§ **INSTRUCTIONS TO FOLLOW**
Lines from the one with "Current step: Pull" to the end of the material, both included: print them exactly and print nothing else. Omit the pictures.

§ **DATASET EXTRACT**
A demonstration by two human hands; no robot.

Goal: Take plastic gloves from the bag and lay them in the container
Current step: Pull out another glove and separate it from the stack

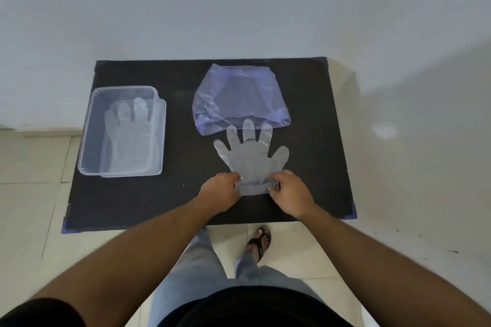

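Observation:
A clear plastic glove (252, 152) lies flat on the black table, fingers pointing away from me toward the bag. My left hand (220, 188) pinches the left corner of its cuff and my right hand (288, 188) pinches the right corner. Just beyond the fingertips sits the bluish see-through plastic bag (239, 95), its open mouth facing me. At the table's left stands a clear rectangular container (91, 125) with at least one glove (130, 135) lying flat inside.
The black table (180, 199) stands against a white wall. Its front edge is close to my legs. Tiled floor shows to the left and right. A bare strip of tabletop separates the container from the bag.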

§ **TASK RESPONSE**
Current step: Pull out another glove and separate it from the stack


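Observation:
A clear plastic glove (252, 152) lies flat on the black table, fingers pointing away from me toward the bag. My left hand (220, 188) pinches the left corner of its cuff and my right hand (288, 188) pinches the right corner. Just beyond the fingertips sits the bluish see-through plastic bag (239, 95), its open mouth facing me. At the table's left stands a clear rectangular container (91, 125) with at least one glove (130, 135) lying flat inside.
The black table (180, 199) stands against a white wall. Its front edge is close to my legs. Tiled floor shows to the left and right. A bare strip of tabletop separates the container from the bag.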

The work on this exercise is finished.